▶ [YOUR TASK] Could you reproduce all of the entries below without a single change?

Collected data
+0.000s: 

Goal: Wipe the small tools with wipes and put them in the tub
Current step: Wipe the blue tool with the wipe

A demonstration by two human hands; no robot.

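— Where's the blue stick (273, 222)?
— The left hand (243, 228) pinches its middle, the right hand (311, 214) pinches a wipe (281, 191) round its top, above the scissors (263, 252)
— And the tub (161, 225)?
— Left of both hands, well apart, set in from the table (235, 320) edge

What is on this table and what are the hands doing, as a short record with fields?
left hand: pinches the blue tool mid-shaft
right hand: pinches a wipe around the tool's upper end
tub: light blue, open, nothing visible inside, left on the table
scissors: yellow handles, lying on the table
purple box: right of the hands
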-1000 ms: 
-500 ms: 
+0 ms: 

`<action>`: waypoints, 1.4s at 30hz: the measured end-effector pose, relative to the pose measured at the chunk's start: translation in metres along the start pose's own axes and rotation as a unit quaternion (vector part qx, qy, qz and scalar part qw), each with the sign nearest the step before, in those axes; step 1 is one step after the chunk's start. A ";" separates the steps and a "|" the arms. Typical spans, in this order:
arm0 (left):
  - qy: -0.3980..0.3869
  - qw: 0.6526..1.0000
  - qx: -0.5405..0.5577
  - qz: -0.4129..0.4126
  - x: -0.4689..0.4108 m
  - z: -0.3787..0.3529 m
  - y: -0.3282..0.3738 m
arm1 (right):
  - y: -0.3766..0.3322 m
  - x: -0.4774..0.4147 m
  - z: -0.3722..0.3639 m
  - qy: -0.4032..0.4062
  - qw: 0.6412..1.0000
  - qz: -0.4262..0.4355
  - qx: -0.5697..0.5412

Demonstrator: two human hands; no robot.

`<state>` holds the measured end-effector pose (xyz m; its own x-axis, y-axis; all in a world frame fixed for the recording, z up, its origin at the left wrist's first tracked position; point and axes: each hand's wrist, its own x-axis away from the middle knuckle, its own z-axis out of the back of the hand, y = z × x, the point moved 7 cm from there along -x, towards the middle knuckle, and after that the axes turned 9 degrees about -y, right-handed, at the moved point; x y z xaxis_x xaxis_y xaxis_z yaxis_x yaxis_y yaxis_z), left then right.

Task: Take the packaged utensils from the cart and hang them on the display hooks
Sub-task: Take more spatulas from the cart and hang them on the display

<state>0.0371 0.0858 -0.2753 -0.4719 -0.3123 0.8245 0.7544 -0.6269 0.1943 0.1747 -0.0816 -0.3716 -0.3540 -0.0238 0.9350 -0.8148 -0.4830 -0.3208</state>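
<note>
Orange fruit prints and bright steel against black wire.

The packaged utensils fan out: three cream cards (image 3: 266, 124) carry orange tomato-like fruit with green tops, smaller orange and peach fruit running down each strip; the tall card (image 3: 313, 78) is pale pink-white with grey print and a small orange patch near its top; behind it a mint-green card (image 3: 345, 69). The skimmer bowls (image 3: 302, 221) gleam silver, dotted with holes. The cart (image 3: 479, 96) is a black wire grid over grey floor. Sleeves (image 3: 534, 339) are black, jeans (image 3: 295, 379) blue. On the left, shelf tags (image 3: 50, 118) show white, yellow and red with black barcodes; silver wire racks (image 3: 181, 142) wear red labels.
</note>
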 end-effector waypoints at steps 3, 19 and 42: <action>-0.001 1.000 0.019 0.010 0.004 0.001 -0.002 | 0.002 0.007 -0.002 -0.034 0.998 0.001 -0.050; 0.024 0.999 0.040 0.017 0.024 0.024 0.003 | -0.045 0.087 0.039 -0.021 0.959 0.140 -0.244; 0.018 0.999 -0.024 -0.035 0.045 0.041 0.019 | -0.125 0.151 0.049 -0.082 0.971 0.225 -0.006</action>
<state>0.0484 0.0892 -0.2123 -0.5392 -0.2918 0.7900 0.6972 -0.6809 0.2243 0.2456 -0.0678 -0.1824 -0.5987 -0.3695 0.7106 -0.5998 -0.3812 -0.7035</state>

▶ [WRITTEN ANSWER]
+0.000s: 

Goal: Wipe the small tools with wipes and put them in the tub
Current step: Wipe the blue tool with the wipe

A demonstration by two human hands; no robot.

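— Where's the blue stick (273, 222)?
— The left hand (243, 228) pinches its middle, the right hand (311, 214) pinches a wipe (281, 191) round its top, above the scissors (263, 252)
— And the tub (161, 225)?
— Left of both hands, well apart, set in from the table (235, 320) edge

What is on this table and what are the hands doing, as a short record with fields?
left hand: pinches the blue tool mid-shaft
right hand: pinches a wipe around the tool's upper end
tub: light blue, open, nothing visible inside, left on the table
scissors: yellow handles, lying on the table
purple box: right of the hands
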-1000 ms: 
-500 ms: 
+0 ms: 

`<action>`: waypoints, 1.4s at 30hz: the measured end-effector pose, relative to the pose measured at the chunk's start: translation in metres along the start pose's own axes and rotation as a unit quaternion (vector part qx, qy, qz and scalar part qw), each with the sign nearest the step before, in those axes; step 1 is one step after the chunk's start. A ";" separates the steps and a "|" the arms. Typical spans, in this order:
arm0 (left):
  - qy: -0.3980..0.3869
  - qw: 0.6526..1.0000
  - qx: -0.5405..0.5577
  - qz: -0.4129..0.4126
  - x: -0.4689..0.4108 m
  - z: -0.3787..0.3529 m
  - y: -0.3282..0.3738 m
arm1 (right):
  - y: -0.3766..0.3322 m
  - x: -0.4774..0.4147 m
  - z: -0.3722..0.3639 m
  - qy: -0.4032..0.4062
  - qw: 0.6412..1.0000
  - qz: -0.4262..0.4355
  - qx: -0.5697..0.5412

Demonstrator: two human hands; no robot.

`<state>` holds the measured end-effector pose (xyz m; its own x-axis, y-axis; all in a world frame fixed for the recording, z up, its origin at the left wrist's first tracked position; point and axes: each hand's wrist, its own x-axis away from the middle knuckle, its own z-axis out of the back of the hand, y = z × x, the point moved 7 cm from there along -x, towards the middle knuckle, and after that the axes turned 9 degrees about -y, right-handed, at the moved point; x y z xaxis_x xaxis_y xaxis_z yaxis_x yaxis_y yaxis_z), left then right.

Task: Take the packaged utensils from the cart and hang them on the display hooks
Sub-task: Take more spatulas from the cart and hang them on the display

<state>0.0371 0.0858 -0.2753 -0.4719 -0.3123 0.8245 0.7544 -0.6269 0.1943 0.1747 -0.0816 -0.3716 -0.3540 -0.0238 0.9350 -0.8148 -0.4830 -0.3208</state>
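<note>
Orange fruit prints and bright steel against black wire.

The packaged utensils fan out: three cream cards (image 3: 266, 124) carry orange tomato-like fruit with green tops, smaller orange and peach fruit running down each strip; the tall card (image 3: 313, 78) is pale pink-white with grey print and a small orange patch near its top; behind it a mint-green card (image 3: 345, 69). The skimmer bowls (image 3: 302, 221) gleam silver, dotted with holes. The cart (image 3: 479, 96) is a black wire grid over grey floor. Sleeves (image 3: 534, 339) are black, jeans (image 3: 295, 379) blue. On the left, shelf tags (image 3: 50, 118) show white, yellow and red with black barcodes; silver wire racks (image 3: 181, 142) wear red labels.
</note>
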 end-effector waypoints at steps 3, 19 and 42: <action>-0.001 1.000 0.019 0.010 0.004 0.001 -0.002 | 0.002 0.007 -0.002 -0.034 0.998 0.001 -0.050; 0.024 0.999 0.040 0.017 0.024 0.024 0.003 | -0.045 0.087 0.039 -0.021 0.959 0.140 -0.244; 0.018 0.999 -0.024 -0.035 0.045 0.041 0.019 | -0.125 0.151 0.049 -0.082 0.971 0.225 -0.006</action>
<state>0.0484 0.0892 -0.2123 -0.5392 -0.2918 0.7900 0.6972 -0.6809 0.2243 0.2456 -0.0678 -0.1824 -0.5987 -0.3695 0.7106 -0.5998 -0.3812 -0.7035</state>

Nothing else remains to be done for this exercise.